Valjas joins podium club 

Three men and two women win x-c medals for Canada this season

click to enlarge PHOTO BY NORDIC FOCUS - So Close Canada's Len Valjas (number 6) gets edged at the finish line in Norway on Friday, but came away with his first World Cup medal.
  • photo by nordic focus
  • So Close Canada's Len Valjas (number 6) gets edged at the finish line in Norway on Friday, but came away with his first World Cup medal.

Seeing Devon Kershaw on the podium is nothing new these days, and Alex Harvey is no stranger to the bright lights himself. But the Canadian Cross-Country Team showed something else this week in Drammen, Norway and that's depth. Len Valjas, who is in his third year with the national team, sprinted to second place and the first World Cup medal of his career.

The six-foot-six, 23-year-old sprinter from Toronto accomplished the podium in one of the spiritual homes of Nordic skiing, up against a home team that has been more or less dominating the sport.

"I never would have thought I'd win a medal this early in my career, but to have the first medal come in Norway is really special," said Valjas. "This country has been really good to me over the last couple of years. I just wanted to get to the front and attack on the hills. I had great skis and was able to do that. I felt good all day."

Valjas had the lead until the final stretch, where Norway's Erik Brandsdal pulled up even and then edged Valjas at the finish line. Paal Goldberg of Norway was third.

Valjas shared the March 7 win with his teammates.

"Training with Alex and Devon has had a huge influence on me and me getting to the podium. Just watching how these guys train with such intensity is huge for me," he said.

Valjas's silver medal was the highlight so far, but it wasn't the only big moment for the team. Chandra Crawford, an Olympic gold medallist in freestyle sprint, posted her career-best in the women's classic sprint, fifth place. Her teammate and sometimes racing partner Daria Gaiazova — who earned her first World Cup podium with Crawford in January — placed a career-best eighth.

"I was not expecting it to go that well," said Crawford. "I have been relentless on improving my classic skiing. My stride has opened up and is much longer. I am very happy, but more excited to see Lenny get on the podium today. It couldn't happen to a better guy and I'm so happy for our program."

After Drammen, the tour headed to Oslo for the men's and women's 50km and 30km marathon races.

There were no podiums, but Devon Kershaw battled hard to place 10th on the men's side. While it's not the result he wanted, the result — and bonus points he picked up on course — put him in second place in the overall World Cup standings, something no Canadian has achieved before.

"It was a really hard day," said Kershaw. "This is the toughest course on the World Cup and to be out there for over two hours in warm and slow conditions makes it even more difficult."
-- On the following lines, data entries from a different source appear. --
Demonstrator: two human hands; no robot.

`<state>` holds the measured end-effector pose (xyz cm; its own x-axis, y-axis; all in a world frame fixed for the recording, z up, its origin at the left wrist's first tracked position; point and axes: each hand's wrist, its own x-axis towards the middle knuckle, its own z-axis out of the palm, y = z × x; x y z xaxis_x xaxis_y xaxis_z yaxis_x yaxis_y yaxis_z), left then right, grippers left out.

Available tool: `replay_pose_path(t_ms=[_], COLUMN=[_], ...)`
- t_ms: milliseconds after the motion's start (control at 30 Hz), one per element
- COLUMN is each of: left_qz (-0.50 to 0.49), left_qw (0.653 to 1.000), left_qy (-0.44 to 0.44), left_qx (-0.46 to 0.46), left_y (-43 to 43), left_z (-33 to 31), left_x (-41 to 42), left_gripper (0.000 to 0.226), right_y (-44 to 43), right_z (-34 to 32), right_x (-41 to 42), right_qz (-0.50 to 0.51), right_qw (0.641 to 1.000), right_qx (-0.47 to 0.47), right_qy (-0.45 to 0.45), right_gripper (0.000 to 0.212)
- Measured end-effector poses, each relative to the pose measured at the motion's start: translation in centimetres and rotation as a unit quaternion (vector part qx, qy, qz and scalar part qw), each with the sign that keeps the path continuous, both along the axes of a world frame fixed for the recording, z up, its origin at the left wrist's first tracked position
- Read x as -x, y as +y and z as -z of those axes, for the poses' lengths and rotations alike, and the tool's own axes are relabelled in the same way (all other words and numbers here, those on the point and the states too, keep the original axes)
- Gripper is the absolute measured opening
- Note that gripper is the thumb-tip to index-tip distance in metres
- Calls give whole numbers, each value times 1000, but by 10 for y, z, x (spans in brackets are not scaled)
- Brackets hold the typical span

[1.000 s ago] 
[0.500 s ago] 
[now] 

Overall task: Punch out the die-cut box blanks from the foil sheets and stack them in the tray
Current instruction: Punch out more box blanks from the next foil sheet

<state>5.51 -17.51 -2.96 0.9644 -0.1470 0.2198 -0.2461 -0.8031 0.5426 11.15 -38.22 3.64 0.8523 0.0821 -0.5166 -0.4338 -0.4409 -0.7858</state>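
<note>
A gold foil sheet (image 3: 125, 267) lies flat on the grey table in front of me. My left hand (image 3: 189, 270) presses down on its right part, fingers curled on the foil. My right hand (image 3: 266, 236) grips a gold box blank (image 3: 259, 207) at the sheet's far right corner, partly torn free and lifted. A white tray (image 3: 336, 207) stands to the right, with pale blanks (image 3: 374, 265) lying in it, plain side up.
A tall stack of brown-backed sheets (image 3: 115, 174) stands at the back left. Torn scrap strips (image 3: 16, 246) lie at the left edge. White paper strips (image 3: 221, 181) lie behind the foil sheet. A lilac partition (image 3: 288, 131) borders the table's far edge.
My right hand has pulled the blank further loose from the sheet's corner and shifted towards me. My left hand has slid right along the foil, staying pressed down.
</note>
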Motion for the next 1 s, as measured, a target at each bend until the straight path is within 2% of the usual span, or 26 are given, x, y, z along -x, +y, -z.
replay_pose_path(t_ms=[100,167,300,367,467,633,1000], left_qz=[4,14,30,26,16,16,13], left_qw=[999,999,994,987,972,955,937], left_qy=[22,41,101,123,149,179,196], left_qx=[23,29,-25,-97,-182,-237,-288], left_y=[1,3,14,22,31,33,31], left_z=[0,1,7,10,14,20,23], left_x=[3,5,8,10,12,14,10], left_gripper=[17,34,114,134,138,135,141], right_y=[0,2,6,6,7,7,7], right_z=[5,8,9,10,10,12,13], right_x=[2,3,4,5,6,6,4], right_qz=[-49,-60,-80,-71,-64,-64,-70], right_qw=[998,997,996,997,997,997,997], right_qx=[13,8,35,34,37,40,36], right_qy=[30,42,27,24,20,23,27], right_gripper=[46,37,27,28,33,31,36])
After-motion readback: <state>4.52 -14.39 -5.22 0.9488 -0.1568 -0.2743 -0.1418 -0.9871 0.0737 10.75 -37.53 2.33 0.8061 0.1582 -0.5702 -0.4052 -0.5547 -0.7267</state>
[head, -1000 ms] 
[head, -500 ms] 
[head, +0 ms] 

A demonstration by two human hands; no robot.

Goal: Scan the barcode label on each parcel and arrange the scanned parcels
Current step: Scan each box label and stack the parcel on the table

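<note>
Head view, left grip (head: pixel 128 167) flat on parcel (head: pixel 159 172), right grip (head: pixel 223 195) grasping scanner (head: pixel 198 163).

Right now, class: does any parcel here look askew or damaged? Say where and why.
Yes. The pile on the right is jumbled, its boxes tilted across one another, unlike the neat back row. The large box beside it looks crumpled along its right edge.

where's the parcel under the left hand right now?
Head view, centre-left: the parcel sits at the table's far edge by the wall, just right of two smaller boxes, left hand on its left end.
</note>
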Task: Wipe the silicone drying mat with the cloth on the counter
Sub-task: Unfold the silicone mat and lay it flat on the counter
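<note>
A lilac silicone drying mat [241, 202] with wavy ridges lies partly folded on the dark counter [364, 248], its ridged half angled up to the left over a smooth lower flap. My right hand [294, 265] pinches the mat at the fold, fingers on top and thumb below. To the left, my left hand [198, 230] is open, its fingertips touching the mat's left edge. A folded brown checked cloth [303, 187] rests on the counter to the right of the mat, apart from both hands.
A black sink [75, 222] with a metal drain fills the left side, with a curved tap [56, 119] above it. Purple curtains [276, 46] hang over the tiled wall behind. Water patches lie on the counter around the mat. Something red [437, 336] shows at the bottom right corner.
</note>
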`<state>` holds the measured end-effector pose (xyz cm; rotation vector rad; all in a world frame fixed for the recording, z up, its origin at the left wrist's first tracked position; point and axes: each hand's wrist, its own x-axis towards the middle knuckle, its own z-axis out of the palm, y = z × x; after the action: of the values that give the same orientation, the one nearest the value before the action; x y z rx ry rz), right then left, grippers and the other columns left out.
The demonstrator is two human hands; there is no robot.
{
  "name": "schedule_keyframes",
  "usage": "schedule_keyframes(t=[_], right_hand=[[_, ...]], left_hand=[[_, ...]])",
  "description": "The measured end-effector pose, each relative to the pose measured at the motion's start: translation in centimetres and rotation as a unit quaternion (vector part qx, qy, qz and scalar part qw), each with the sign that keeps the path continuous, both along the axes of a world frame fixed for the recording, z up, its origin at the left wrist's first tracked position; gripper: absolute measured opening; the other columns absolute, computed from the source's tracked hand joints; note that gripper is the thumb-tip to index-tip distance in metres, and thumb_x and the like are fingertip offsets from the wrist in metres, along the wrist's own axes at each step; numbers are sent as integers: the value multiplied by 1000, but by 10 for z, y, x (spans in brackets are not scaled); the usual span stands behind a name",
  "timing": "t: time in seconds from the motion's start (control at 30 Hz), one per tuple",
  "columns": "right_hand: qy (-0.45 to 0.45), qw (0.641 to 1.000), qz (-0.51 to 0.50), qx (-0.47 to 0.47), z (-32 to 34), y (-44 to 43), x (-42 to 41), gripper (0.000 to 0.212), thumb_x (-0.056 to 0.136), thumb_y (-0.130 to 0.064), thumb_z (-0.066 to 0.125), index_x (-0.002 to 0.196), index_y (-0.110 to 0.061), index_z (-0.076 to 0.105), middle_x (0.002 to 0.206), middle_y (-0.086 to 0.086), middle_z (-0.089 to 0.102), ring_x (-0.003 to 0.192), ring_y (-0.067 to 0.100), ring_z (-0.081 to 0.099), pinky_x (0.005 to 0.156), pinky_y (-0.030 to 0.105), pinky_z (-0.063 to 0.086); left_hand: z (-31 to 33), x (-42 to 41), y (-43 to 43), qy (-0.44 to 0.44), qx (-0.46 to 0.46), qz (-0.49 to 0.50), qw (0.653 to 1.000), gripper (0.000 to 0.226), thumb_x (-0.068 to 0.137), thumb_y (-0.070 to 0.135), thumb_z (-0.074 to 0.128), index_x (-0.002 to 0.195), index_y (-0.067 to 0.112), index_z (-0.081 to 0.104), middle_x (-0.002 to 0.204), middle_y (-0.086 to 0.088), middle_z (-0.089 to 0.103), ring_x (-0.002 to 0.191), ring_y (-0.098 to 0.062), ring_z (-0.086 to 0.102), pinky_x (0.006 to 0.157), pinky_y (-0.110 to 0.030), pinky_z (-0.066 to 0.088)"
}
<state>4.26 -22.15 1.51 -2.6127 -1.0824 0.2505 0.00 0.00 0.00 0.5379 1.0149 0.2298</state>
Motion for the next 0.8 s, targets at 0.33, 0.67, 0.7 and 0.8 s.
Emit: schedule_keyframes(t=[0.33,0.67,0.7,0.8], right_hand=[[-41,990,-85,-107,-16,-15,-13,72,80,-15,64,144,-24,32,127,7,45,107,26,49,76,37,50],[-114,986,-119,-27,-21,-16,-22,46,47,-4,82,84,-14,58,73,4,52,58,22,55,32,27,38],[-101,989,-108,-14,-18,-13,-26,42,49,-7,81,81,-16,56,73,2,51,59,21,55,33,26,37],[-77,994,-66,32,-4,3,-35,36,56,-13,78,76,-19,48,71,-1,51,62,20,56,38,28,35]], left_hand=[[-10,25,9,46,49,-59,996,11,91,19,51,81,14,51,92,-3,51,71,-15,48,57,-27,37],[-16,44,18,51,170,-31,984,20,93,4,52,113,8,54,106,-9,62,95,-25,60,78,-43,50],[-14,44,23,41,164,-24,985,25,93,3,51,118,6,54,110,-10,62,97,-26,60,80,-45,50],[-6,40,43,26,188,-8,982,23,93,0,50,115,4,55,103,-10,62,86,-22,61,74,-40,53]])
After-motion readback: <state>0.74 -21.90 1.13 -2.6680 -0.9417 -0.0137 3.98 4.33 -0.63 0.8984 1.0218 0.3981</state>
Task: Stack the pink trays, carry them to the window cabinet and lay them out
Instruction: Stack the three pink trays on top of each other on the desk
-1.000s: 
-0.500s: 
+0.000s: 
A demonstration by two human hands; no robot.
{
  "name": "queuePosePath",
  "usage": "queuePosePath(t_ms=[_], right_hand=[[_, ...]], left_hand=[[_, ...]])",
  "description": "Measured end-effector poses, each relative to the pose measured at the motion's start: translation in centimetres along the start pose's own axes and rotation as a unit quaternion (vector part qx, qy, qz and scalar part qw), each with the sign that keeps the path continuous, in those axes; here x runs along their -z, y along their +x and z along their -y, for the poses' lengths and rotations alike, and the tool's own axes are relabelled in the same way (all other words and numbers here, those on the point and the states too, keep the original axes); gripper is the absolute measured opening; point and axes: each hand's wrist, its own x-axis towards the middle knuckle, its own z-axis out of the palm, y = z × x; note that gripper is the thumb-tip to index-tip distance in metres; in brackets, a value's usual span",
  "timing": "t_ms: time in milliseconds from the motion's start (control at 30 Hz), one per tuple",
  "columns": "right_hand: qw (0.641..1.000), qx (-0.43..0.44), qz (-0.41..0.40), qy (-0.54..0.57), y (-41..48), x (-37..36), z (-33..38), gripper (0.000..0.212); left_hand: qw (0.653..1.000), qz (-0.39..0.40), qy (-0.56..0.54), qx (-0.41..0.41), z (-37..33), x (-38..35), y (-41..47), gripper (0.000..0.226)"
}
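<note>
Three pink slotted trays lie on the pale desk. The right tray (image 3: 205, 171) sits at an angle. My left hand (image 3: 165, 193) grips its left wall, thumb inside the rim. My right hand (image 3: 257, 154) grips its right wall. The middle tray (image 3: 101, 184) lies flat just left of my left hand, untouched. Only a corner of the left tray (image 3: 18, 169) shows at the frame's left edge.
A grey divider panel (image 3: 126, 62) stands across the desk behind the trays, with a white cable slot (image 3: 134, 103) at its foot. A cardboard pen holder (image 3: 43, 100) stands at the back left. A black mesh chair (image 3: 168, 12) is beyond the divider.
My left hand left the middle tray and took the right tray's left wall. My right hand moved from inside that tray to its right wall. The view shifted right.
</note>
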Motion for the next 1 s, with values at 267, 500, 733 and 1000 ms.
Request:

Kershaw was with the lead group until the end, but missed three feeds and started to cramp up in the final lap. He was sitting sixth with 100 metres to go and was passed by skiers with more in the tank.

Now just four races remain, and Kershaw's goal is to remain in the top three.

"I was all over the bonus points today because I wanted to stay in that top three," he said. "This is the big goal of the year for me."

Alex Harvey was 29th while Kevin Sandau placed 47th.

No Canadians raced the women's 30km event.